The above operations of collecting, extracting, separating solid and liquid, storing, grinding, screening and packaging the fragments can be performed in all feasible ways, and the preferred implementation will be described in the following description of the relevant equipment.

The waste residue treatment method of the grass fiber biological refining process of the invention not only can solve the pollution problem, but also fully utilizes the mechanically stripped non-cellulose organic matter fragments by recovering the fragments, grinding the fragments and taking the ground powder as the matrix for preparing the biomass material.

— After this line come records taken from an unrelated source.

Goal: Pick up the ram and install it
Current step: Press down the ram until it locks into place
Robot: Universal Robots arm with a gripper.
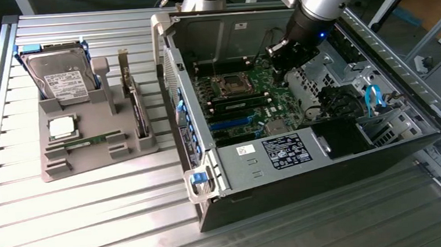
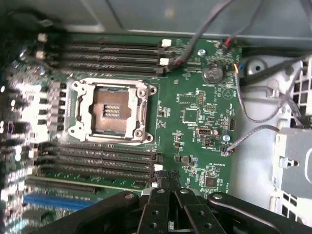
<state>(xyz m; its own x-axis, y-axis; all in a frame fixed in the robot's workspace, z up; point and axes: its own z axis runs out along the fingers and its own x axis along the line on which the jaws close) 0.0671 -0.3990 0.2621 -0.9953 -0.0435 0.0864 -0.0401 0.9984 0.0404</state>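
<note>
The fingers [image 2: 168, 187] are clenched with nothing between them, hanging over the motherboard [image 2: 195, 122] inside the open case [image 1: 285, 154], just off the end of the memory slots [image 2: 97, 158] beside the empty socket [image 2: 109, 109]. The ram [image 1: 89, 141] is well apart from them — out on the grey holder [image 1: 90, 150] on the table [image 1: 95, 225], toward the exterior view's left, lying flat, its long axis running roughly left to right

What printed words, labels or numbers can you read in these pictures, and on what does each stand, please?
None is readable.
Hard drive label: too small.
White sticker on the case wall: too small.
Black label and white sticker on the case front bar: blurred.
Motherboard markings: blurred.
</note>
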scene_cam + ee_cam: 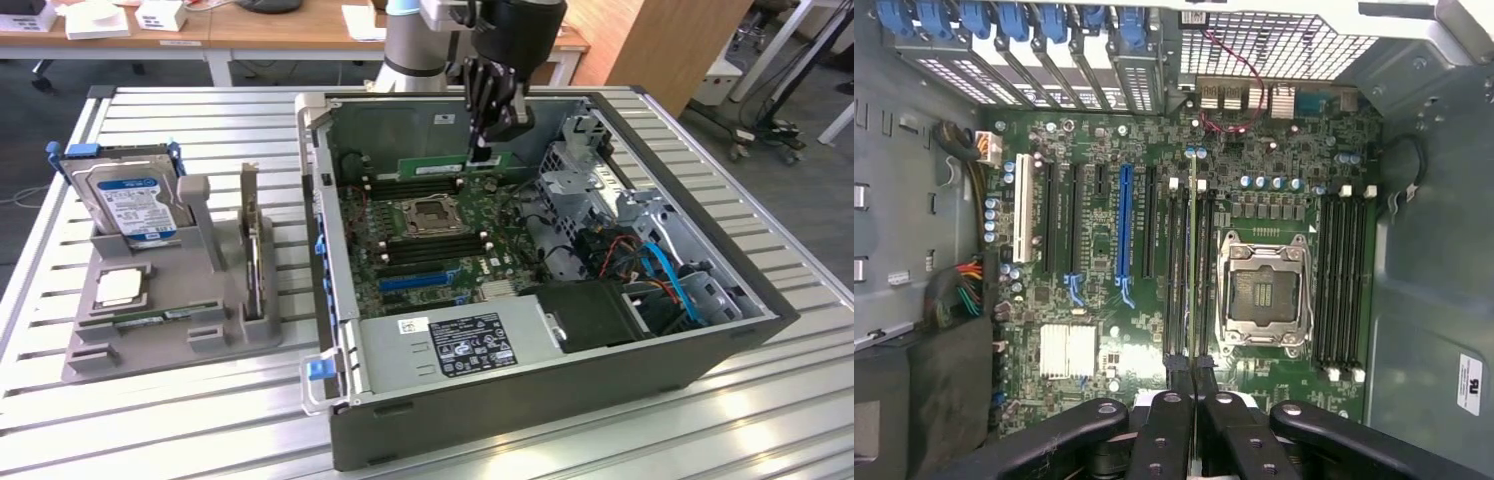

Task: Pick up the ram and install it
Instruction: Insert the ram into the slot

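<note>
Nearest us on the slatted worktop (160, 420), an open computer case (534, 410) stands close to the near edge, its power supply (447, 345) with a pale label at the near end. Beside the case, toward the exterior view's left, we see a grey holder (147, 340) carrying a hard drive (127, 205) upright at its far end and a tall dark card (250, 230) standing on edge along the side nearest the case.

Further in, the motherboard (400, 240) lies flat on the case floor, with the CPU socket (430, 212) near its middle and long black slots on both sides of it.

Over the far part of the board we find the claw (483, 150) reaching down into the case, clamped together on the ram (434, 166). The green stick runs level and lengthwise just above the slots on the far side of the socket.

From the wrist we see the ram (1194, 270) edge-on as a thin line between the black fingers (1162, 430), lined up along the pair of slots beside the socket (1264, 290). We cannot tell whether it touches a slot.
</note>
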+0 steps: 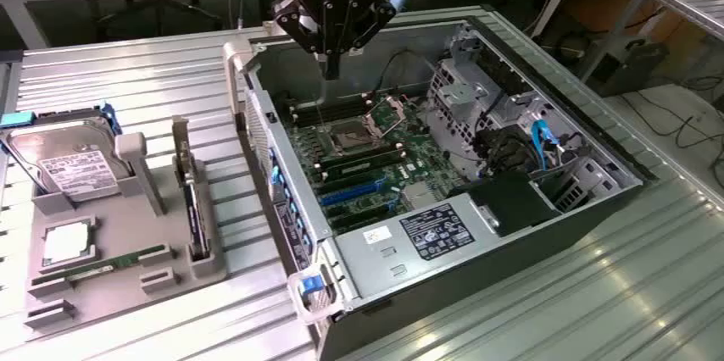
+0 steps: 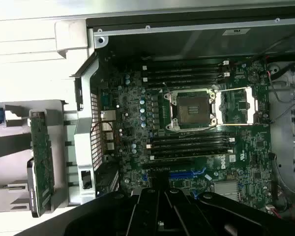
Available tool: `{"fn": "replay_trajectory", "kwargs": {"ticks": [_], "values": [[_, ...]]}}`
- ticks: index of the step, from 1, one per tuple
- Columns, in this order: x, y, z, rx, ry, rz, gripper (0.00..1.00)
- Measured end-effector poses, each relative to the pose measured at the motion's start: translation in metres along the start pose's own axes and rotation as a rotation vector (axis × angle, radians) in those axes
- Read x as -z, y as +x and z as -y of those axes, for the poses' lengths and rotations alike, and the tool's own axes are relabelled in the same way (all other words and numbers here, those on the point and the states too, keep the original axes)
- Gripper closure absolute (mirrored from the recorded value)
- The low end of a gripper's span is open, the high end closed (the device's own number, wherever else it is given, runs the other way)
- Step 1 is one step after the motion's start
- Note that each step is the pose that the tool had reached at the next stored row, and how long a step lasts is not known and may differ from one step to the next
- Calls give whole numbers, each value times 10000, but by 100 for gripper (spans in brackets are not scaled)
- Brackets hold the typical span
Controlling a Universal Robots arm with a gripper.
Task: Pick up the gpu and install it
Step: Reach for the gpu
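The gpu (image 1: 192, 200) is a thin green card standing on edge in a slot of the grey holder (image 1: 125, 289), to the exterior view's left of the open computer case (image 1: 374, 251). The wrist view shows the gpu (image 2: 42, 162) edge-on beside the case wall. My gripper (image 1: 329, 71) hangs over the back part of the motherboard (image 1: 374, 158), above the memory slots, well apart from the gpu. Its fingers are shut with nothing between them. The gripper (image 2: 160, 196) looks down on the motherboard's open CPU socket (image 2: 192, 109) and blue card slots (image 2: 187, 174).
The grey holder also carries a silver hard drive (image 1: 74, 166), a CPU chip (image 1: 68, 242) and a slim RAM stick (image 1: 108, 263). Inside the case are a power supply (image 1: 436, 230), drive cages (image 1: 476, 90) and blue cables (image 1: 541, 141). The ribbed metal table (image 1: 565, 293) lies all around.
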State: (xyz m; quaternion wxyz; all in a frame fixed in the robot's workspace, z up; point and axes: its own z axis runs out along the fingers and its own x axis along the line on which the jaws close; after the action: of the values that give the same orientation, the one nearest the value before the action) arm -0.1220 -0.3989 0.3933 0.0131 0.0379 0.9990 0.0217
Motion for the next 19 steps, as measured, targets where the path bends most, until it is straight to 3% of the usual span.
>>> {"fn": "replay_trajectory", "kwargs": {"ticks": [12,17,19], "values": [[2,16,6,-2,2,-1,89],[9,199,84,-1,0,0,89],[16,359,145,0,1,0,89]]}}
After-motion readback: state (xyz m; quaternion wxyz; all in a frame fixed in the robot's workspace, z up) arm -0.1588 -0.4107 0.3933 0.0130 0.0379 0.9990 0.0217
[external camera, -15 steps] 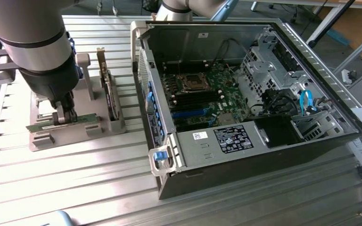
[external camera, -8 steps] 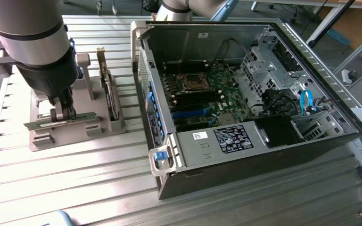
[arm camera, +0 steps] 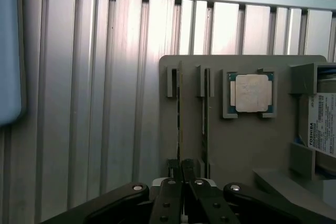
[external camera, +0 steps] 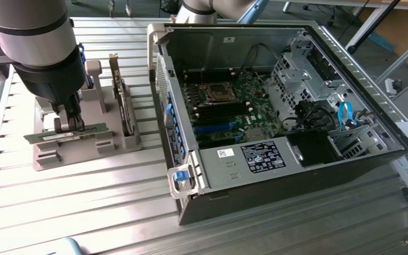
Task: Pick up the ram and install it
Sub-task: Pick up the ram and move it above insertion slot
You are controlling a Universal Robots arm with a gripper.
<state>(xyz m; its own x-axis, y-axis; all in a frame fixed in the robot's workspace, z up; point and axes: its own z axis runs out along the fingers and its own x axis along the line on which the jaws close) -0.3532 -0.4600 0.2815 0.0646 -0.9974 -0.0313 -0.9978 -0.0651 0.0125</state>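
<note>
Looking at my two feeds right now: the gripper is down over the grey holder and clenched on the ram. The fingers are pinched tight on the top edge of the green stick. In the exterior view the ram sits at the front of the holder, tilted a little along its length. I honestly can't tell if it's clear of its slot or seated in it.

From the wrist view I see the ram edge-on, running straight away from the gripper. A second thin card stands on edge just beside it, parallel, not touching. Further along the same holder there's the square processor chip in its pocket, and a drive with a white label at the edge.

The open computer case is on the slatted metal table, at the exterior view's right of the holder. Its motherboard is exposed. The ram is well apart from it.
</note>
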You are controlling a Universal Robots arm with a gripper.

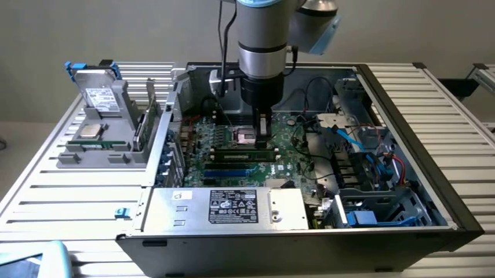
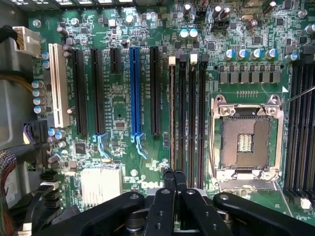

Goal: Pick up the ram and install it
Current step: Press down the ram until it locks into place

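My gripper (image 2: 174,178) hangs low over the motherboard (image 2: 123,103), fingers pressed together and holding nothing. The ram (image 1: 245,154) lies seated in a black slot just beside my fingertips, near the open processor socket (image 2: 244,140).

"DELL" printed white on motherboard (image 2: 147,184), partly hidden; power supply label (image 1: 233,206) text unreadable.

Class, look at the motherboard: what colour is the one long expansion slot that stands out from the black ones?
Blue, clearest in the wrist view.
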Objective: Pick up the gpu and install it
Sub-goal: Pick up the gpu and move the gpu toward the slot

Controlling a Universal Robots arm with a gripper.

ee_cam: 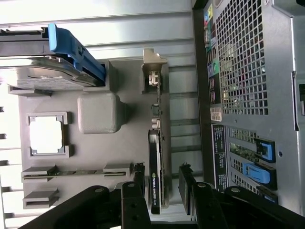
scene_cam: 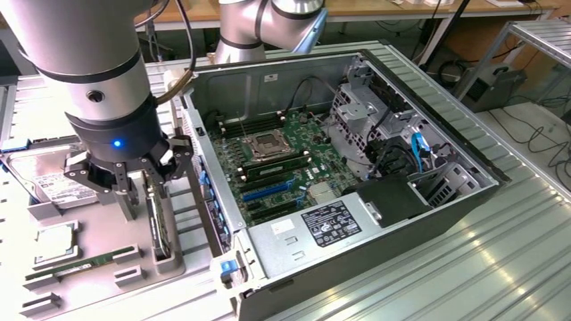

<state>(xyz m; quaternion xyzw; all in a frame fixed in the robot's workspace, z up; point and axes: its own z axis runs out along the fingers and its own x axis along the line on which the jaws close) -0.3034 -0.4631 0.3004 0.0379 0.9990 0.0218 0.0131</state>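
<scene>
The gpu (scene_cam: pixel 160 227) stands on its long edge in a slot of the grey parts tray (scene_cam: pixel 98 227), at the exterior view's left of the open computer case (scene_cam: pixel 428 200). In the wrist view the gpu (ee_cam: pixel 157 143) is a thin dark card with a silver end bracket (ee_cam: pixel 153 67). My gripper (scene_cam: pixel 143 207) hangs just above it, open. Its black fingers (ee_cam: pixel 138 179) stand on either side of the card's fan end, with a gap on each side, so the gripper (ee_cam: pixel 161 169) straddles the card without touching it.
The tray also carries a hard drive (scene_cam: pixel 49 184), a processor (scene_cam: pixel 55 241) and a green memory stick (scene_cam: pixel 80 265). Inside the case lies the motherboard (scene_cam: pixel 277 160) with blue expansion slots (scene_cam: pixel 267 190). The case wall (scene_cam: pixel 210 200) rises right beside the gpu.
</scene>
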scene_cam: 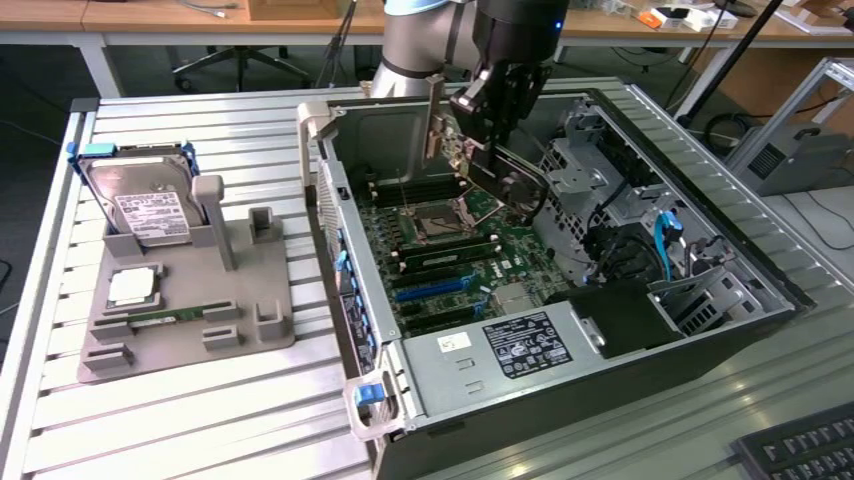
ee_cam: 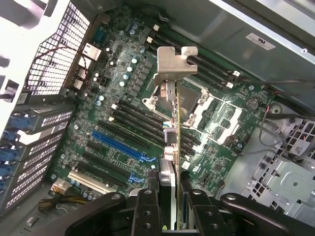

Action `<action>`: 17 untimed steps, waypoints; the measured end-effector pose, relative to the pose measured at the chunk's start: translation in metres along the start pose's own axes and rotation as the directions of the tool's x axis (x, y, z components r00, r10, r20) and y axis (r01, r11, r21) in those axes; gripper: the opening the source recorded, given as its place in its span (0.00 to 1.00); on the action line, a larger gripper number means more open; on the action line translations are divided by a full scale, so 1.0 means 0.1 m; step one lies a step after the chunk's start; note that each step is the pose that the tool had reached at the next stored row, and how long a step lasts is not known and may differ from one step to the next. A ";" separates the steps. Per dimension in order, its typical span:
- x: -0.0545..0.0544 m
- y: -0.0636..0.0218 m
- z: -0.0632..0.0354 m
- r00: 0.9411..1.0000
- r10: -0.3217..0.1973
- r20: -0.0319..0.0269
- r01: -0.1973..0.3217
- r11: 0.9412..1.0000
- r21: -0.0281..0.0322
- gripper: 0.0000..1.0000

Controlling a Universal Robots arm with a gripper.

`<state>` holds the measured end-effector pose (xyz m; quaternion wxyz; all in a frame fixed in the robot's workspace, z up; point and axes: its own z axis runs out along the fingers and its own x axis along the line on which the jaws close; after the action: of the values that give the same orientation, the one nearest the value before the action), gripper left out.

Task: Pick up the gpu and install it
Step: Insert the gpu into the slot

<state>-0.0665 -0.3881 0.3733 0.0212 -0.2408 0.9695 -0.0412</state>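
While the black two-fingered hand [scene_cam: 483,115] hangs over the open grey computer case [scene_cam: 350,150], its fingers [ee_cam: 146,209] are half closed on the gpu [ee_cam: 173,132], a thin green circuit card with black cooler and silver metal end bracket. The card is held edge-on above the green motherboard [ee_cam: 118,98], near the processor socket, well apart from the grey parts holder [scene_cam: 254,320] on the slatted metal counter [scene_cam: 200,120].

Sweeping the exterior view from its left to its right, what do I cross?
In order: hard drive → gpu → blue cable → keyboard.
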 end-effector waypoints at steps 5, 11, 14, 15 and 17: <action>0.00 0.000 0.001 1.000 -0.010 0.000 0.010 1.000 0.001 0.27; 0.00 0.000 0.003 1.000 -0.025 0.000 0.025 1.000 0.004 0.27; 0.00 0.000 0.003 1.000 -0.030 0.000 0.030 1.000 0.005 0.27; 0.00 0.000 0.003 1.000 -0.031 0.000 0.031 0.999 0.005 0.27; 0.00 0.000 0.004 0.999 -0.035 0.000 0.035 0.999 0.006 0.27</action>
<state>-0.0665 -0.3880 0.3729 0.0210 -0.2577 0.9650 -0.0444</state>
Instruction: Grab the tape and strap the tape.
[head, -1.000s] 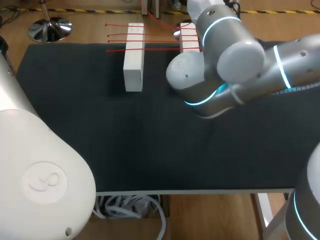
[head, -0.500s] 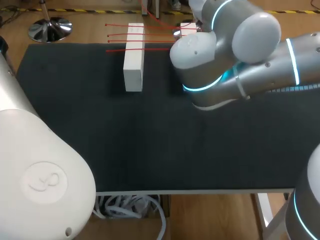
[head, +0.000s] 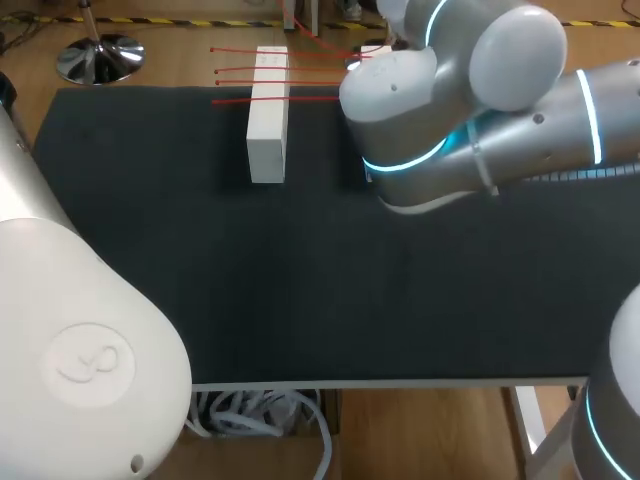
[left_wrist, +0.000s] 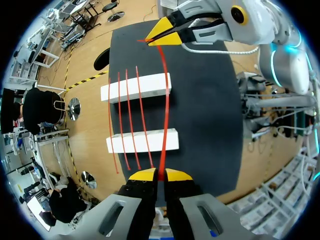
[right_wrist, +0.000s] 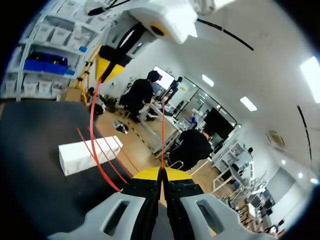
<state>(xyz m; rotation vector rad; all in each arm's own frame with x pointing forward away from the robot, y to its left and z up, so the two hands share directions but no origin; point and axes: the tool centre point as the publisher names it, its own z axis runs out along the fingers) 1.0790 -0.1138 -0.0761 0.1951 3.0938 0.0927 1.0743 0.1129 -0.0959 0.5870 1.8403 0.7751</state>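
Observation:
Thin red tape (head: 240, 72) runs in several strands across two white blocks at the table's far edge. The left block (head: 266, 115) is in full sight; my right arm (head: 450, 100) covers most of the right block (head: 375, 50). In the left wrist view my left gripper (left_wrist: 159, 173) is shut on the tape (left_wrist: 163, 100), which stretches over both blocks (left_wrist: 136, 87) to my right gripper (left_wrist: 160, 34). In the right wrist view my right gripper (right_wrist: 161, 172) is shut on a strand (right_wrist: 162, 135). There, my left gripper's fingertips (right_wrist: 112, 62) pinch the tape above a white block (right_wrist: 90, 152).
The black mat (head: 300, 280) covers the table from the blocks to the near edge. My left arm's white housing (head: 80, 330) fills the near left corner of the head view. Both grippers are hidden in that view.
My right arm has swung toward the table's far edge and a little left, so it now hides more of the right block. The blocks and wrapped strands have stayed put.

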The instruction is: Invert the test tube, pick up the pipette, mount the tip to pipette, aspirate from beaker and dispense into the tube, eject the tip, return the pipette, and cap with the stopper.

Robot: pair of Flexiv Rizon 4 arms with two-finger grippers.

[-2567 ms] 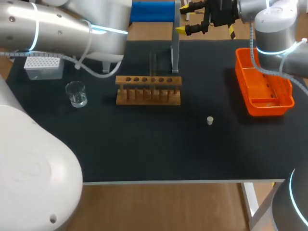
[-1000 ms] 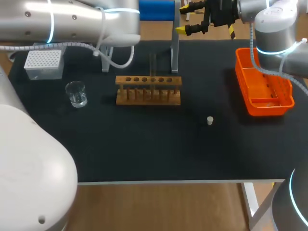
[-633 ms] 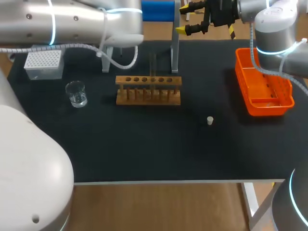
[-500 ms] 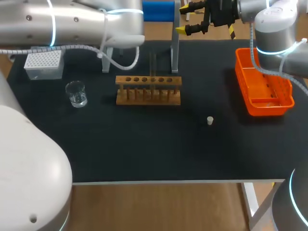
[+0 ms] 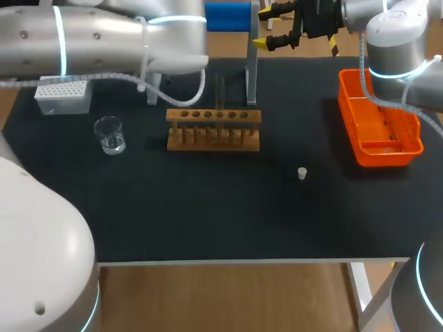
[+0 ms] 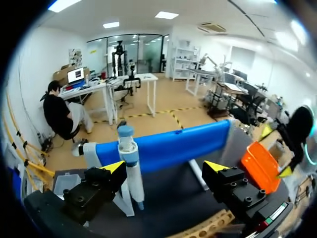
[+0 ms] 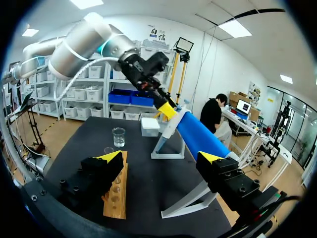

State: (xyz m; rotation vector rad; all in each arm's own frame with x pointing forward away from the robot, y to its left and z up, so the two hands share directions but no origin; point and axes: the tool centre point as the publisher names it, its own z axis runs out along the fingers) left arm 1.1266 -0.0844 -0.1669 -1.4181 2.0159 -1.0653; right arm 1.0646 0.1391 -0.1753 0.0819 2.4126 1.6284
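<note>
Pipette (image 6: 130, 168) not yet lifted, upright just ahead of released left hand (image 6: 165, 167) | right hand (image 5: 277, 31) released, empty, top centre | stopper (image 5: 302, 173) loose on counter (image 5: 208, 207), centre-right | tip, transfer, capping likely remain

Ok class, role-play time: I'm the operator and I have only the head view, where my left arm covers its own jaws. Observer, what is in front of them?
Observer: The left wrist view shows the pipette upright on its stand, ahead of the open jaws.
Operator: Centred in the gap?
Observer: No, it sits close by one finger and well away from the other.
Operator: How high are the jaws?
Observer: In the right wrist view the fingers' yellow tips are up by the pipette's top end, well above the stand's base.
</note>
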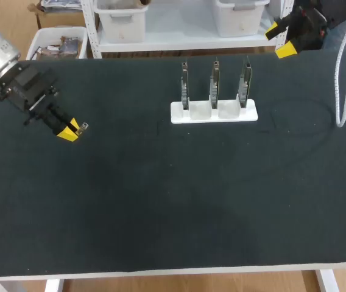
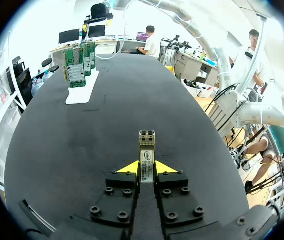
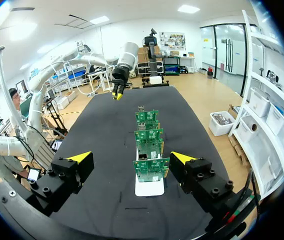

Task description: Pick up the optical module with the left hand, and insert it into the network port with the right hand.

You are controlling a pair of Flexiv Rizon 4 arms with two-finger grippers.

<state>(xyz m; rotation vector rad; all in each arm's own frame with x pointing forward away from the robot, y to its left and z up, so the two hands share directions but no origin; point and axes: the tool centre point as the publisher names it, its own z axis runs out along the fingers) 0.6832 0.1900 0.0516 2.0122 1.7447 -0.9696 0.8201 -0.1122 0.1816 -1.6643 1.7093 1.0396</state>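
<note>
Optical module (image 2: 147, 147) is pinched in the left tool (image 2: 147, 168), over the left side of the tabletop (image 1: 161, 201). It's got a white label, print too tiny to read. Right tool (image 3: 132, 158) hangs wide open, with three green network cards (image 3: 151, 150) ahead of it in a white stand (image 1: 214, 113).

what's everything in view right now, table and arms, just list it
optical module: one, silver, held between the left fingers, over the table's left side
circuit boards: three, green, upright in a row in the holder, far middle of the table
holder: one, white, under the circuit boards
cable: one, white, lying over the table's far right side
table: one, black top
left fingers: two, black with yellow tips, shut on the optical module
right fingers: two, black with yellow tips, open and empty, at the table's far right corner, facing the circuit boards
</note>
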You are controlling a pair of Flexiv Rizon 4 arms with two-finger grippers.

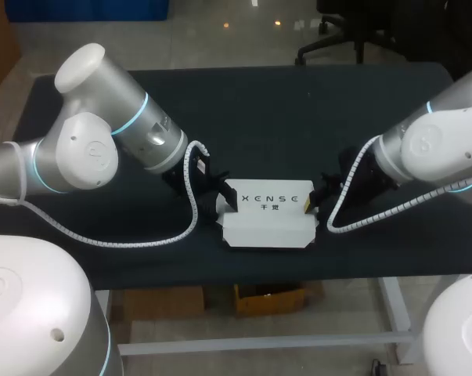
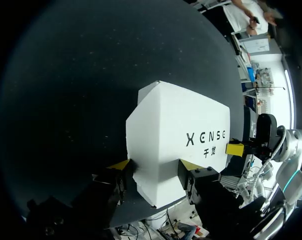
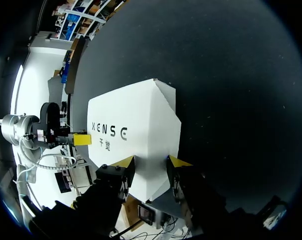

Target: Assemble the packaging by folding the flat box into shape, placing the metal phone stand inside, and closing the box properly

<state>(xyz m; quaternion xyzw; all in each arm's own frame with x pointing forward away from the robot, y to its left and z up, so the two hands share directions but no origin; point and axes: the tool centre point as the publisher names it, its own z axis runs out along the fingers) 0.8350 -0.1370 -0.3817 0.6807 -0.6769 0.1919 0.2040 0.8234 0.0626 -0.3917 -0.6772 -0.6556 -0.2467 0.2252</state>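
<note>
White box (image 1: 267, 213) sits mid-table toward near edge, partly formed: smooth matte cardboard, flat top panel with dark print, creased angled side faces, front flap (image 1: 263, 233) lying flat on the cloth. Ends taper to folded wedges. Table (image 1: 259, 102) covered in black matte cloth.

Left gripper (image 1: 220, 192) pinches box's left end, one yellow tip on each side. Right gripper (image 1: 312, 200) pinches right end likewise.
</note>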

Preferably, the method of the present invention further comprises screening the ground powder to ensure that the size of the substrate used to prepare the biomass material conforms to a predetermined size, in this example, the size of the fine powder passing through the screening is less than or equal to 50 μm. As a further preference, the coarse powder that has not passed the screening may be ground again so that the coarse powder is not wasted. The ground powder is then packaged for ease of transport and storage.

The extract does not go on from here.